#emc-devel | Logs for 2008-03-19

[02:29:28] <elson> hello, all!
[02:29:54] <SWPadnos> hmmm. jmkasunich - there are two places where a "realtime error" can be printed. one does it once, the other will do 'something' 10 times
[02:30:02] <SWPadnos> hi elson
[02:30:19] <elson> I've got a "twilight zone" situation, which I'll send to the mail list, but I need to run latency-test, and it gets an error.
[02:30:21] <SWPadnos> how's life in MO?
[02:30:22] <elson> Hi, Steve!
[02:30:32] <elson> In MO, right now, it is WET!
[02:30:37] <SWPadnos> heh
[02:30:54] <SWPadnos> that could be better (or worse) than COLD! like we have
[02:30:56] <jmkasunich> SWPadnos: I think the one most people are seeing only once is the one that only appears once
[02:31:04] <SWPadnos> that may be so
[02:31:10] <jmkasunich> and they are jumping to the wrong conclusion
[02:31:48] <elson> Yeah, well, that's MY "twilight Zone", too. But, my system only does it when COLD??!!
[02:31:52] <SWPadnos> I had taken a look at one of them, but didn't see where it could be delayed to avoid printing errors if there's a startup glitch
[02:32:19] <SWPadnos> got a sticky axis?
[02:32:35] <elson> No, that won't cause a realtime delay!
[02:32:38] <SWPadnos> heh
[02:32:57] <SWPadnos> oh - so you get a RT delay problem when the PC is cold?
[02:33:46] <elson> I just updated to the trunk, as of Sunday, and now I am getting realtime delays which I never got before, and at the same time, one or more axes get their hardware encoder count trashed. But, only when cold? HuH???
[02:34:04] <SWPadnos> I agree
[02:34:05] <elson> Yeah, I am STUMPED by that one!
[02:34:07] <SWPadnos> Huh?
[02:34:10] <SWPadnos> :)
[02:34:31] <SWPadnos> so if you turn on the PC and wait a while before starting EMC, it's fine?
[02:34:54] <SWPadnos> or is it the external hardware that needs to warm up?
[02:35:10] <elson> OK, I can see one possiblity, an EPP/1284 port timeout.
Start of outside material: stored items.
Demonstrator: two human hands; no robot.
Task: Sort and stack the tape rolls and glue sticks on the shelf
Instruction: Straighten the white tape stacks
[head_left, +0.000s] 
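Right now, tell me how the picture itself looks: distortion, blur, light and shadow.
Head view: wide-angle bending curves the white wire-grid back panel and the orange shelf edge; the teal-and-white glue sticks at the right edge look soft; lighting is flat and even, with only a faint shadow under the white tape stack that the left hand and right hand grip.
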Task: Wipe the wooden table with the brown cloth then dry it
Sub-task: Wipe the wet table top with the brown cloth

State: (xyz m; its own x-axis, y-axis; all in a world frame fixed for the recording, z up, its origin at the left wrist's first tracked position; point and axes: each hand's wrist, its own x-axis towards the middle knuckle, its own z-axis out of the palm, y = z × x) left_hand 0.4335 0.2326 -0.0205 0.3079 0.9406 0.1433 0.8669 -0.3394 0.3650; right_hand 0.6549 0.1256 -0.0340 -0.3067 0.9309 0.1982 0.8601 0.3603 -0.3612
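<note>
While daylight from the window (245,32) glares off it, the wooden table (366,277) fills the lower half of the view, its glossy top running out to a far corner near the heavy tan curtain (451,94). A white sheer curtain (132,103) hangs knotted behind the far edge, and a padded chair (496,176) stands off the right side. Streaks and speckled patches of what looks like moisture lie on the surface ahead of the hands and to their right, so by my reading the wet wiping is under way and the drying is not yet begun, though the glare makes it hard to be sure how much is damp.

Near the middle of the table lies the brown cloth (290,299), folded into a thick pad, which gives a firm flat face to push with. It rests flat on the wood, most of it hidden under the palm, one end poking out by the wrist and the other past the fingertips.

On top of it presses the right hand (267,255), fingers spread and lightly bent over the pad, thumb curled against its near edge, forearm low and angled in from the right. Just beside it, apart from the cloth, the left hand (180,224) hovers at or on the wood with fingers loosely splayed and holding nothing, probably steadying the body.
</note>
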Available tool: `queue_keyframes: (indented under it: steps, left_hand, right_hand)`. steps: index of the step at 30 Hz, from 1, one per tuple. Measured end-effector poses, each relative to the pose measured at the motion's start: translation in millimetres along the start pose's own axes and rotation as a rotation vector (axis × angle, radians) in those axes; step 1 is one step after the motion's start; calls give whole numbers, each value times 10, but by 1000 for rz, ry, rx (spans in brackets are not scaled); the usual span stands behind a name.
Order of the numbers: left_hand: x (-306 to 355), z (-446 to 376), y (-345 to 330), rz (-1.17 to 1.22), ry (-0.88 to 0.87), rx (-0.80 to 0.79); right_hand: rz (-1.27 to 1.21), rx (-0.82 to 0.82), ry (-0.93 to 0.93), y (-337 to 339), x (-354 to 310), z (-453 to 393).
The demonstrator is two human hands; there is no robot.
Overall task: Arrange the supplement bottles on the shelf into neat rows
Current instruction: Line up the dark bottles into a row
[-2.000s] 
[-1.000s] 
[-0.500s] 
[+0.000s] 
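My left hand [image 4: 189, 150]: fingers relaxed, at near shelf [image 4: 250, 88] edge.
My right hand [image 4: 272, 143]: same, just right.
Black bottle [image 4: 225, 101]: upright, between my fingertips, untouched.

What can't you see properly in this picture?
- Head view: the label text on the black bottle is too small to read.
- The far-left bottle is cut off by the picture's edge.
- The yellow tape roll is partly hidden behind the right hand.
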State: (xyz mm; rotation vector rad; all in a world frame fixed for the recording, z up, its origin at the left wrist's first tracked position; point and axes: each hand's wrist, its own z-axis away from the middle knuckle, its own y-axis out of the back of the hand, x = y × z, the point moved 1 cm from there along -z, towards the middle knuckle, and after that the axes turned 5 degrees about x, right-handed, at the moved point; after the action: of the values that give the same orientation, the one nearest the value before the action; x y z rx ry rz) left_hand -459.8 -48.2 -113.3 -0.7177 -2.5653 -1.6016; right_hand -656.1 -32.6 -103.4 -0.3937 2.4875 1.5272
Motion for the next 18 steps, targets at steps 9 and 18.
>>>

Something throws off the timing, and these 10 us timeouts bog down the PPMC driver.
[02:35:44] <elson> Yeah, COULD be external hdw, that's why I want to run the latency test and clear or indict the computer.
[02:36:13] <SWPadnos> I can see something if there's a problem that's on a threashold - cold caps might pull the oscillator a little one way or the other
[02:36:27] <SWPadnos> but you'd have to be really close to the margin for that to be a problem
[02:36:47] <elson> Anyway, the latency-test program gives "Line 136: halrun: command not found" but the file is clearly there in the scripts dir.
[02:37:03] <SWPadnos> did you source emc-environment?
[02:37:44] <SWPadnos> (I'm assuming run-in-place for the CVS checkout, but that there's an installed version as well)
[02:38:03] <elson> Well, if you don't clear the timeout every bus cycle, then it can stay timed-out for a while. Flipping the bus direction has code to reset the timeout bit, otherwise I don't test it, as it slows everything sown a lot.
[02:38:55] <SWPadnos> is this a USC/UPC system or PPMC?
[02:39:06] <elson> Ummm, yeah, I probably forgot a step. I did the CVS checkout, ./configure --enable-run-in-place,
[02:39:15] <elson> then make, and make setuid
[02:39:24] <SWPadnos> `. scripts/emc-environment`
[02:39:37] <elson> It is the PPMC on my Bridgeport.
[02:39:42] <SWPadnos> then stuff will work in that shell
[02:39:50] <SWPadnos> do that in any shell you want to use with that checkout
[02:40:09] <elson> OK, I will try that, thanks, Steve!
[02:40:16] <SWPadnos> hmmm - ok. that makes it a little harder to do the hairdryer / cold spray trick ;)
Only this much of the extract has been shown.